Secretary of State for Education
- In office 2 June 2010 – 27 February 2013
- Minister: Miklós Réthelyi Zoltán Balog
- Preceded by: Gergely Arató
- Succeeded by: István Klinghammer (Higher Education) herself (Public Education)

Member of the National Assembly
- In office 16 May 2006 – 7 May 2018

Personal details
- Born: 22 January 1948 (age 77) Balatonfüred, Hungary
- Political party: MSZMP, Fidesz, KDNP
- Profession: politician, educator

= Rózsa Hoffmann =

Hungarian politician

Dr. Rózsa Hoffmann (born 22 January 1948) is a Hungarian politician and educator, Secretary of State for Education of the Ministry of National Resources from 2 June 2010 to 27 February 2013. She was appointed Secretary of State for Public Education on 28 February 2013, holding the office until June 2014.

==Career==
She finished Kossuth Zsuzsa Grammar School in Budapest in 1966. She graduated as a French-Russian secondary school teacher from the Eötvös Loránd University (ELTE) in 1971. She received a dr.univ. degree in pedagogy from ELTE in 1985, which was converted to a PhD degree in 1996. She was a member of the ruling communist party of Hungary (MSZMP).

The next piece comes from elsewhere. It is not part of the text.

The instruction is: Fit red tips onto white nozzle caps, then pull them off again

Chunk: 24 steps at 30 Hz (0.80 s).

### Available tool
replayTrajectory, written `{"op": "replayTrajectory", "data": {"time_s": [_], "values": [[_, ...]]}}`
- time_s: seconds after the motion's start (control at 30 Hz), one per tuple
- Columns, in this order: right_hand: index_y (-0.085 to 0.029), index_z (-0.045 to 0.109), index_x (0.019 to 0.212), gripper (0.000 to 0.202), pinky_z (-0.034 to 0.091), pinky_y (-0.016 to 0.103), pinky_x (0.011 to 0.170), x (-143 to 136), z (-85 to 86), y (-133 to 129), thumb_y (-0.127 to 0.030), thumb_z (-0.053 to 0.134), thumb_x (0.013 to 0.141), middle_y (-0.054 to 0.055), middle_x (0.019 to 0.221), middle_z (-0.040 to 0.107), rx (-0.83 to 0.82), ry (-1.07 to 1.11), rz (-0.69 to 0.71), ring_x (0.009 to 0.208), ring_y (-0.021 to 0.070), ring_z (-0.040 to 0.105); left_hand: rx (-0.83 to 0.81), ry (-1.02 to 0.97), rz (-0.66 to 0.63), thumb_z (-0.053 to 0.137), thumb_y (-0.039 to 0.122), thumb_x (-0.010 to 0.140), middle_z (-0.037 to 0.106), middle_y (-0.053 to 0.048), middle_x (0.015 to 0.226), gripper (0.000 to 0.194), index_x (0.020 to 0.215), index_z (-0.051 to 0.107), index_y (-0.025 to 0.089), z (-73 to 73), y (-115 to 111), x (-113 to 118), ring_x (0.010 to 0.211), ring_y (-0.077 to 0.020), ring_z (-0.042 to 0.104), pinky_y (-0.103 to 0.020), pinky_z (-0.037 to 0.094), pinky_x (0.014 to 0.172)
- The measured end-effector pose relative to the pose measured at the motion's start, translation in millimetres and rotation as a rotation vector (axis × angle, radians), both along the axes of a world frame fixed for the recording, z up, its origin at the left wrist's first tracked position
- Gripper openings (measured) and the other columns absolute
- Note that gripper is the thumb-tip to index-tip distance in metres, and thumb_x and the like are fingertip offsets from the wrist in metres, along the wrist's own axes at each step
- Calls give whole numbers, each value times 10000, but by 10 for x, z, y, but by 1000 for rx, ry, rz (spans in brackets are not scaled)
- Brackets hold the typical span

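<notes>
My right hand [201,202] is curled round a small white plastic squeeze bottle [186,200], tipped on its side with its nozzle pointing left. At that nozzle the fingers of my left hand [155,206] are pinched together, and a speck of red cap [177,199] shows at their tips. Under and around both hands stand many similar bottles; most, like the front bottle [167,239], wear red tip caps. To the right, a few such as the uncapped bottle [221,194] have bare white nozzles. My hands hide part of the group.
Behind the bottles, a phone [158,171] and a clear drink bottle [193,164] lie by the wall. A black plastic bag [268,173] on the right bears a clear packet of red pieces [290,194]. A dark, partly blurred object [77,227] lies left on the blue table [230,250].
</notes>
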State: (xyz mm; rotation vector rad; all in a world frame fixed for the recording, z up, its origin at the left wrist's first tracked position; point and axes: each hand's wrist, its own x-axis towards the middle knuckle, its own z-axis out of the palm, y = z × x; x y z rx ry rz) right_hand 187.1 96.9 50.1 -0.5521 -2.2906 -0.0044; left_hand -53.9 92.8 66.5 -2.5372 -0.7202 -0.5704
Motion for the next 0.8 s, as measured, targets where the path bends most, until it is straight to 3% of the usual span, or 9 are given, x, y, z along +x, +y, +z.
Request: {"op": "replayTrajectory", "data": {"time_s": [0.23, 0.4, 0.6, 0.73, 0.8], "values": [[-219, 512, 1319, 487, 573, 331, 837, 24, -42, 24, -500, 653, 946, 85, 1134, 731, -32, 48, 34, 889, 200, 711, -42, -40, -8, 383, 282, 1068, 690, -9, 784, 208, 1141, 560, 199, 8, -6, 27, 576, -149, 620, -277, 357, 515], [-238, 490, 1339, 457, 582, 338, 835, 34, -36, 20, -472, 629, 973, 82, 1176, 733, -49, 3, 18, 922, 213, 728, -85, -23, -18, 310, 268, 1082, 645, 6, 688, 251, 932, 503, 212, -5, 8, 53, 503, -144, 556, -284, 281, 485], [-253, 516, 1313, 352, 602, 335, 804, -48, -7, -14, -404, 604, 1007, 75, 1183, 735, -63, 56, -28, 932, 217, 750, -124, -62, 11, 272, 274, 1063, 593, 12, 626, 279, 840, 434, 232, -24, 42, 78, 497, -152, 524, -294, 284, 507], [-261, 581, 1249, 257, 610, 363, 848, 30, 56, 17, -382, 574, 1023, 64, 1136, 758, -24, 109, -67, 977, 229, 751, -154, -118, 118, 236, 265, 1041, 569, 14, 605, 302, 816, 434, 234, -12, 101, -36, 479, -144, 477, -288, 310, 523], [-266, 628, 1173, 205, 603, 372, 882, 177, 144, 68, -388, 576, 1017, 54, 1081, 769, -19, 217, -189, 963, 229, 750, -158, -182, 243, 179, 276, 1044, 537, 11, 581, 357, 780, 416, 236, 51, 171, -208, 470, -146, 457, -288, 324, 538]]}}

She worked as chief official for the Ministry of Cultural from 1972 to 1981, as deputy headmistress for Kaffka Margit Grammar School from 1981 to 1986, as headmistress for Németh László Grammar School from 1986 to 1997, for National Public Education and Estimate Exam Centre (OKÉV). She works as assistant professor and as head of institute for Faculty of Humanities of Péter Pázmány Catholic University from 1995. She is a general editor.

She was awarded several prizes: "Eminent Pedagogue" (1992), Apáczai-Csere János Prize (1995), "For Budapest" Prize (1996), Trefort Ágoston Prize and Széchenyi Scholarship (2001).

She tended several positions in the public life: National General Popular Education Council, National School-leaving Examination Board, Independent Teachers Forum, Teacher's Training Subcommittee of Hungarian Academy of Sciences, Németh László Association.

She joined Fidesz Hungarian Civic Party on 10 May 2003. She is a member of national presidium in the Cultural Branch, head of the Pedagogy Section.

In the 2006 parliamentary elections she obtained a mandate from national list. From 30 May 2006 she was a member of the Committee on Education and Science. In the next elections se won a seat from Győr-Moson-Sopron County regional list. Hoffmann was appointed Secretary of State for Education on 2 June 2010.

===New education draft===
In August 2010 she announced the government will take on a greater share of the funding of public education. Local governments will have to fund only 10-15% of schools' operating costs in the future, instead of the current 50%, and the central government will finance the rest, she also said. In other changes, she envisaged a career-for-life model for teachers and a professional supervisory and supporting system. Hoffmann said a review of the Bologna system has been launched and "where professional demand justifies this" Hungary will return to a unified and undivided system.